Le genre Berberis comprend environ 450 espèces (jusqu’à 500 d’après certains auteurs) d’arbres de petite taille et d’arbustes sempervirents allant jusqu’à 5m de haut, avec des branches épineuses ; elles sont présentes dans toutes les régions tempérées et subtropicales du monde, particu- lièrement dans l’hémisphère nord.

L’épine-vinette ( Berberis vulgaris - L. 1753 ) est une espèce eurasienne disséminée en Europe, en Asie et dans le Caucase, jusqu’au Japon, et naturalisée aux Etats-Unis et dans certains autres pays du monde.

Le nom de genre viendrait de « berbêrys », le nom arabe des fruits de cet arbuste, mais son étymologie est controversée et il existe de nombreuses autres hypothèses ; le nom de l’espèce « vulgaris » signifie commun en latin, connu par les gens.

C’est un petit arbuste à feuilles caduques, glabre et épineux, haut de 1 à 3 m, avec de nombreuses tiges plus ou moins dressées, courbées vers l’extérieur, inclinées et épineuses, avec une écorce gris-jaune ou jaune-brun, les branches grises ayant l’apparence de bois sec. Le bois est de bonne qualité et a une belle couleur jaune d’or.
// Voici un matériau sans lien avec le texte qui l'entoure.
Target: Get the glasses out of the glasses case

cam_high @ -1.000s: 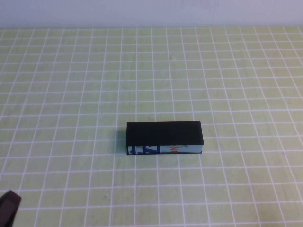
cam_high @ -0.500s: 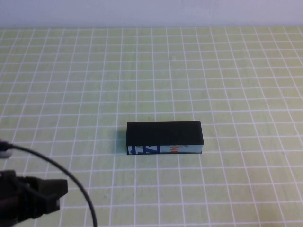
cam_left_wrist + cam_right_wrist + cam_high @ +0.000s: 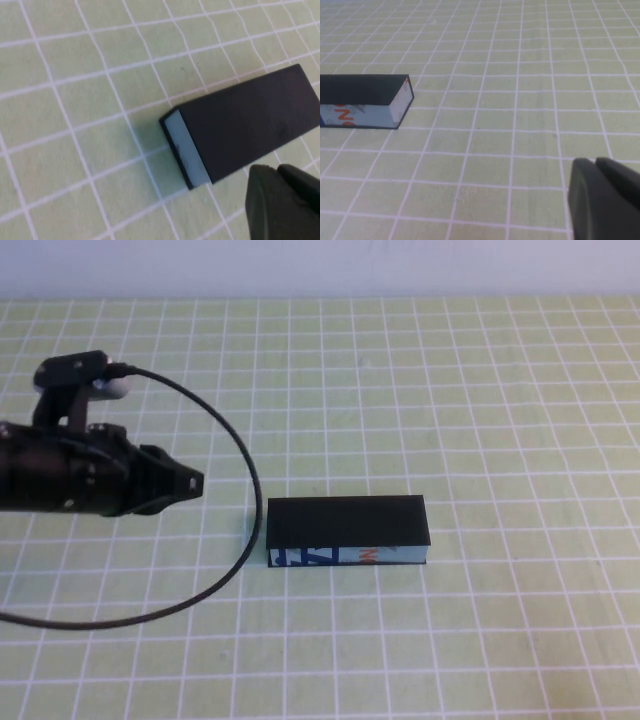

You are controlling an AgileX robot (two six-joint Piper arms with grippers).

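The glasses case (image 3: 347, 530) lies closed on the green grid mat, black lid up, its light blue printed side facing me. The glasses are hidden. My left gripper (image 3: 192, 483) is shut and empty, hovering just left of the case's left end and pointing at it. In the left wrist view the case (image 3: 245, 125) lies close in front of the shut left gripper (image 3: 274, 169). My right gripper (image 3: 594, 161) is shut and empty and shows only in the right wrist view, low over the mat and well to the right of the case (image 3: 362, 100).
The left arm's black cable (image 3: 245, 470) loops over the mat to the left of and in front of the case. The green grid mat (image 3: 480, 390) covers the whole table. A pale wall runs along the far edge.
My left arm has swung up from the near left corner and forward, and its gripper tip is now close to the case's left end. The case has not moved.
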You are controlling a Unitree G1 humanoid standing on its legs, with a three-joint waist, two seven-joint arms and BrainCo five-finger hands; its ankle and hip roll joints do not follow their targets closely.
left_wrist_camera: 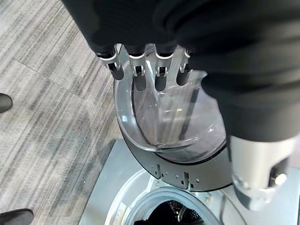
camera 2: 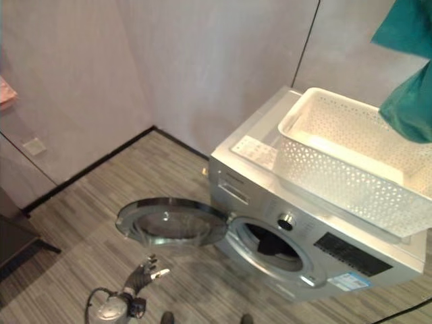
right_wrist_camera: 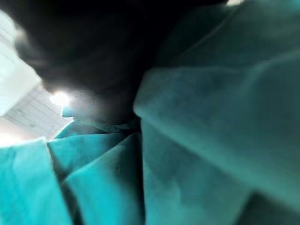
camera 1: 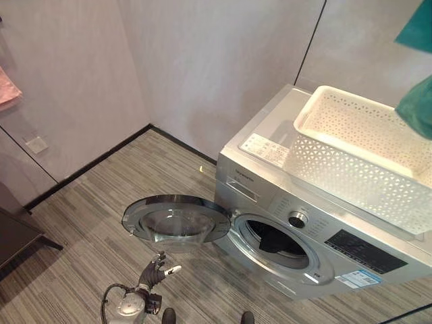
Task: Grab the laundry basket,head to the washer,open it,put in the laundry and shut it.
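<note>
White perforated plastic laundry basket (camera 1: 361, 152) sits on top of the silver front-loading washer (camera 1: 270, 177), whose round glass door (camera 1: 177, 220) hangs wide open; teal cloth (camera 2: 408, 94) dangles above the basket.

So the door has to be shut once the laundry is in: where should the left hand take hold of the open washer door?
Probably the door's outer rim, the edge farthest from the hinge beside the drum opening. It stands swung wide open, and the left hand is just below that free edge with straight fingers, so coming from the floor side and pushing toward the washer looks simplest.
</note>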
Les feuilles sont simples, brièvement pétiolées, alternes, ou en groupes se développant dans l’aisselle de 2 ou 3 épines. Elles ont des limbes obovales - elliptiques, plutôt coriaces, avec un sommet obtus, et des bords finement dentelés et épineux, vert foncé sur le dessus et plus pâle sur le dessous. Elles sont regroupées dans l’aisselle des feuilles transformées en épines.

Dans nos pays, la floraison a lieu en avril et mai ; les petites fleurs jaunes sont réunies (entre 15 et 30) en des racèmes axillaires pendants. Les fleurs apparaissent en avril et la floraison dure jusqu’en juin ; les fleurs ont 6 sépales et 6 sépales jaunes (5-7 mm) et présentent une particularité : si vous touchez avec un cure-dent, la base des filets des étamines adhérents aux pétales, ces derniers se ferment vers l’intérieur.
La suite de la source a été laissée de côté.